• Task objective: Every line of the data that contains the string "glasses" must be copied.
Segment Start: Records for the exercise
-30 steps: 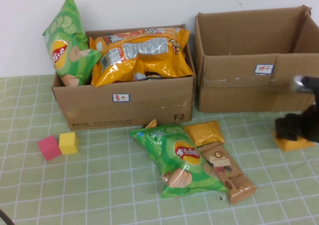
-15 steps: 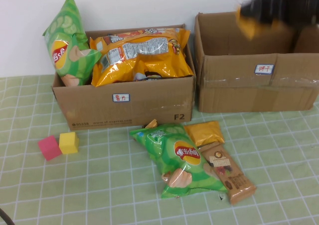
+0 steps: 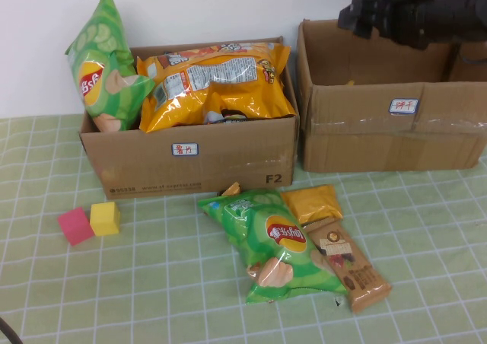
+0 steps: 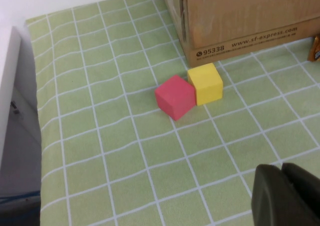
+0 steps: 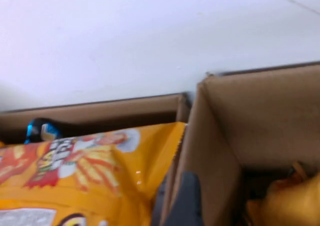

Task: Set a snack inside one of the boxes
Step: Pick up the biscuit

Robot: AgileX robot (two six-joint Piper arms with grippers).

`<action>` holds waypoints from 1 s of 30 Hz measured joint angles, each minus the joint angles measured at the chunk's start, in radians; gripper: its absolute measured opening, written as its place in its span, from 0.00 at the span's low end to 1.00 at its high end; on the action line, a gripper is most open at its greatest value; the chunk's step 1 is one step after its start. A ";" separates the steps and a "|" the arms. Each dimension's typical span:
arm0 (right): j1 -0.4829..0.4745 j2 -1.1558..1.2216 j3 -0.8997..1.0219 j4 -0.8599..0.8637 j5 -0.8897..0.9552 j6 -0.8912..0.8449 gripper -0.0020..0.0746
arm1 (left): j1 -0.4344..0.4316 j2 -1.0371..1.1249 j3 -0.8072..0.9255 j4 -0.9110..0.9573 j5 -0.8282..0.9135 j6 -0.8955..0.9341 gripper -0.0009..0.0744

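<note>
My right gripper [image 3: 356, 15] hovers above the back left part of the right cardboard box [image 3: 380, 131], open and empty. In the right wrist view one finger [image 5: 184, 201] shows beside the box wall, and a small orange snack packet [image 5: 280, 201] lies inside this box. On the table lie a green chips bag [image 3: 278, 245], an orange packet [image 3: 312, 202] and a brown bar [image 3: 350, 264]. The left box [image 3: 190, 157] holds a big orange bag [image 3: 217, 78] and a green bag [image 3: 103, 62]. My left gripper [image 4: 282, 196] is shut and empty, low over the cloth.
A pink cube [image 3: 74, 226] and a yellow cube [image 3: 105, 217] sit on the green checked cloth left of the left box; they also show in the left wrist view as a red cube [image 4: 175, 97] and a yellow cube [image 4: 205, 83]. A white wall stands behind the boxes.
My right arm rose from the table's right side with an orange packet, carried it over the right box, and the packet has left the gripper and lies in the box.
</note>
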 joint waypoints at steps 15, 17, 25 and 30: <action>0.000 -0.141 -0.145 -0.289 0.566 0.046 0.57 | 0.000 0.000 0.049 -0.025 -0.058 0.000 0.01; 0.000 -0.162 -0.145 -0.356 0.611 0.077 0.52 | 0.000 0.000 0.049 -0.028 -0.058 0.000 0.01; 0.000 -0.189 0.035 -0.423 0.772 0.082 0.08 | 0.000 0.000 0.049 -0.044 -0.058 0.002 0.01; 0.000 -0.230 0.245 -0.323 0.676 0.060 0.04 | 0.000 0.000 0.049 -0.044 -0.058 0.003 0.01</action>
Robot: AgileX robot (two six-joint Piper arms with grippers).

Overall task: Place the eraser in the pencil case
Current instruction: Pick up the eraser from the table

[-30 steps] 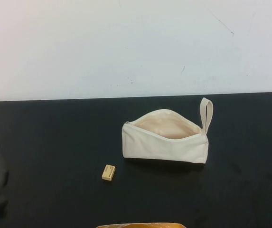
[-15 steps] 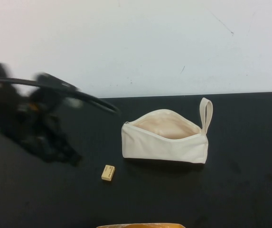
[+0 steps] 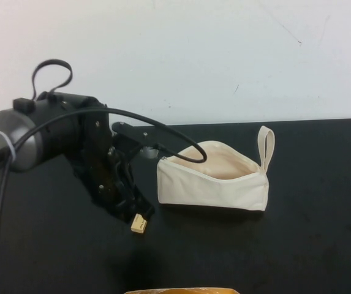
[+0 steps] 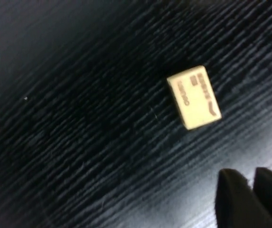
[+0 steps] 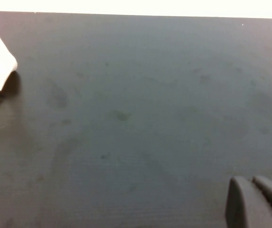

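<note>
The black table carries everything. The pencil case lies on it unzipped, mouth gaping, pale lining showing and, as far as I can see, nothing inside. My left gripper hangs just left of the case, right over the eraser; its jaws look nearly closed and hold nothing. I should spread them to straddle the eraser squarely before descending. My right gripper sits parked right of the case, jaws close together, empty.

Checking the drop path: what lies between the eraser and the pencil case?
Only bare black table separates the eraser from the pencil case in the high view; the left hand hangs beside the eraser.
</note>
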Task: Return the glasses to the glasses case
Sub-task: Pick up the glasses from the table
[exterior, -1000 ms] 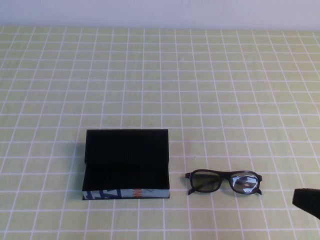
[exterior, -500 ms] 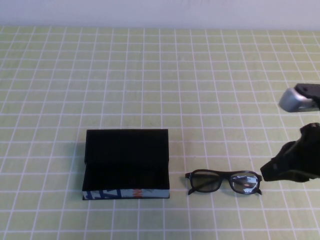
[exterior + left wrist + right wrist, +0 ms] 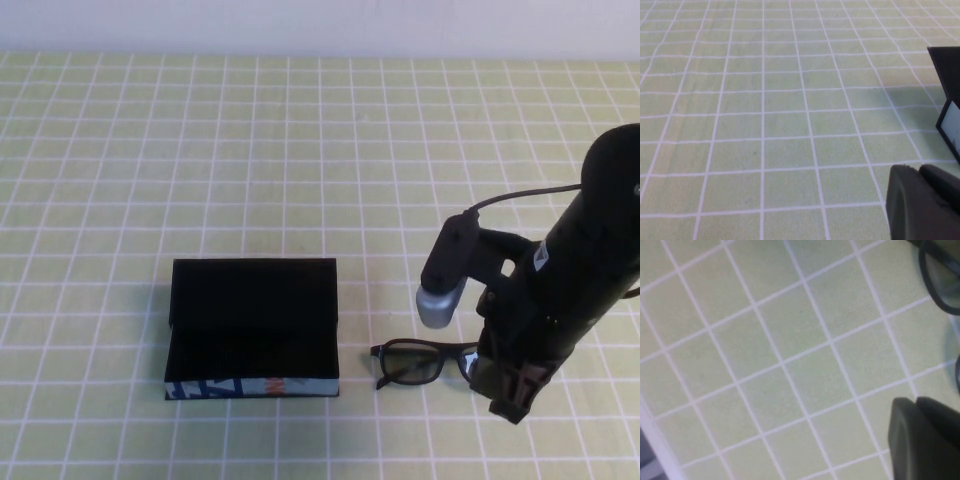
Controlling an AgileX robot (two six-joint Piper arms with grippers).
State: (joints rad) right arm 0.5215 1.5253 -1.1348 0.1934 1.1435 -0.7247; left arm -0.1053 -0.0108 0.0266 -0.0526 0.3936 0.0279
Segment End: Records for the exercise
• Answer space:
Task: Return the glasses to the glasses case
Sub-task: Pick up the glasses from the table

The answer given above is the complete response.